Trigo-Mourino, P., Thestrup, T., Griesbeck, O., Griesinger, C., Becker, S., & S (2019). Dynamic tuning of FRET in a green fluorescent protein biosensor. Science Advances, 5(8): eaaw4988. doi:10.1126/sciadv.aaw4988.


Cite as: https://hdl.handle.net/21.11116/0000-0004-95FE-6
Abstract
Forster resonance energy transfer (FRET) between mutants of green fluorescent protein is widely used to monitor protein-protein interactions and as a readout mode in fluorescent biosensors. Despite the fundamental importance of distance and molecular angles of fluorophores to each other, structural details on fluorescent protein FRET have been missing.

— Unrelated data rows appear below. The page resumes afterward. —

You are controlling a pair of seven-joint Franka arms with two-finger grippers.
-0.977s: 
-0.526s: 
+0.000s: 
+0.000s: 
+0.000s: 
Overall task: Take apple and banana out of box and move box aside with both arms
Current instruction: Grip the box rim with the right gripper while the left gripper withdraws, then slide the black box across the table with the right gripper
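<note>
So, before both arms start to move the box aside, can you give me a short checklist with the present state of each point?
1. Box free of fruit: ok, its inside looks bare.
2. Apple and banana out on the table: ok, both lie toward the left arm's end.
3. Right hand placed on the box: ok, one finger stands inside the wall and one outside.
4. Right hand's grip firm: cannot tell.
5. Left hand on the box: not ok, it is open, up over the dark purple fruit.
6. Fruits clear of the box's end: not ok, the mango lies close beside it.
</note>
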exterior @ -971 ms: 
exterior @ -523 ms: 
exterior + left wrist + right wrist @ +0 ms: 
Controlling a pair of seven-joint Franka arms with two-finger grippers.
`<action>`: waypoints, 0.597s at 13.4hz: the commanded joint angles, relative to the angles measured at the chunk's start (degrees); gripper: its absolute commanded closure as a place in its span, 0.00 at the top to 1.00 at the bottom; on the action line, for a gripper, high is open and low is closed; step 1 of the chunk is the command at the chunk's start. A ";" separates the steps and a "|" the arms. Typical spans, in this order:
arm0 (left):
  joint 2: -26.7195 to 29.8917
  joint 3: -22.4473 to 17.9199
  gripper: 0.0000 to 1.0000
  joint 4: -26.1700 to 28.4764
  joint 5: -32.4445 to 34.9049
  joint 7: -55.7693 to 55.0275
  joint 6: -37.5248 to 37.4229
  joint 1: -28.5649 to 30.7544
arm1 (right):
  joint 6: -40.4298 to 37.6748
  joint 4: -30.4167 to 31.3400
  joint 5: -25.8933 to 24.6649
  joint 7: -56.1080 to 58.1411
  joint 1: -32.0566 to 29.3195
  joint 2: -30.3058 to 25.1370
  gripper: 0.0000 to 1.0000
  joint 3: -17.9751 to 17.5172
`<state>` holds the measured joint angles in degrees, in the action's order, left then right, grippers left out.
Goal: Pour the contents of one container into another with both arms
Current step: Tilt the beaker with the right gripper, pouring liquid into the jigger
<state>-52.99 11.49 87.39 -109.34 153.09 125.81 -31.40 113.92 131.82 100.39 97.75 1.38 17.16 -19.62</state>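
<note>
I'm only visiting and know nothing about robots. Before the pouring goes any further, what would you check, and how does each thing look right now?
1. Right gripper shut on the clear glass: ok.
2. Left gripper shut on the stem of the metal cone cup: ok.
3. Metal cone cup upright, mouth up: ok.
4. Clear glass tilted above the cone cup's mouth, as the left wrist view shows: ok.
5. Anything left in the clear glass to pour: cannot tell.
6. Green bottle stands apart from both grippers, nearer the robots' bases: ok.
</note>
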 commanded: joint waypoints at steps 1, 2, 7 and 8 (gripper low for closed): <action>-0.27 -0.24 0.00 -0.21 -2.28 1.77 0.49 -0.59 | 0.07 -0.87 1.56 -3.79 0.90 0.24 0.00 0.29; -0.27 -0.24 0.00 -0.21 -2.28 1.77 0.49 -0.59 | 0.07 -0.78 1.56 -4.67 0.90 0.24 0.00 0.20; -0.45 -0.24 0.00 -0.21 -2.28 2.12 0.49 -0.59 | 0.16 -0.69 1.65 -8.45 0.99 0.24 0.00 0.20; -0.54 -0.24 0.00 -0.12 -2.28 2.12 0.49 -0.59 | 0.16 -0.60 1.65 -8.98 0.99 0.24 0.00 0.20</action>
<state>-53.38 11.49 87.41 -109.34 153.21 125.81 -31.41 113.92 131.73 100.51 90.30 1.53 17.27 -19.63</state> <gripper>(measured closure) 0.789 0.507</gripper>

Here, we report the high-resolution x-ray structure of the fluorescent proteins mCerulean3 and cpVenus within the biosensor Twitch-2B, as they undergo FRET and characterize the dynamics of this biosensor with B-0(2)-dependent paramagnetic nuclear magnetic resonance at 900 MHz and 1.1 GHz. These structural data provide the unprecedented opportunity to calculate FRET from the x-ray structure and to compare it to experimental data in solution. We find that interdomain dynamics limits the FRET effect and show that a rigidification of the sensor further enhances FRET.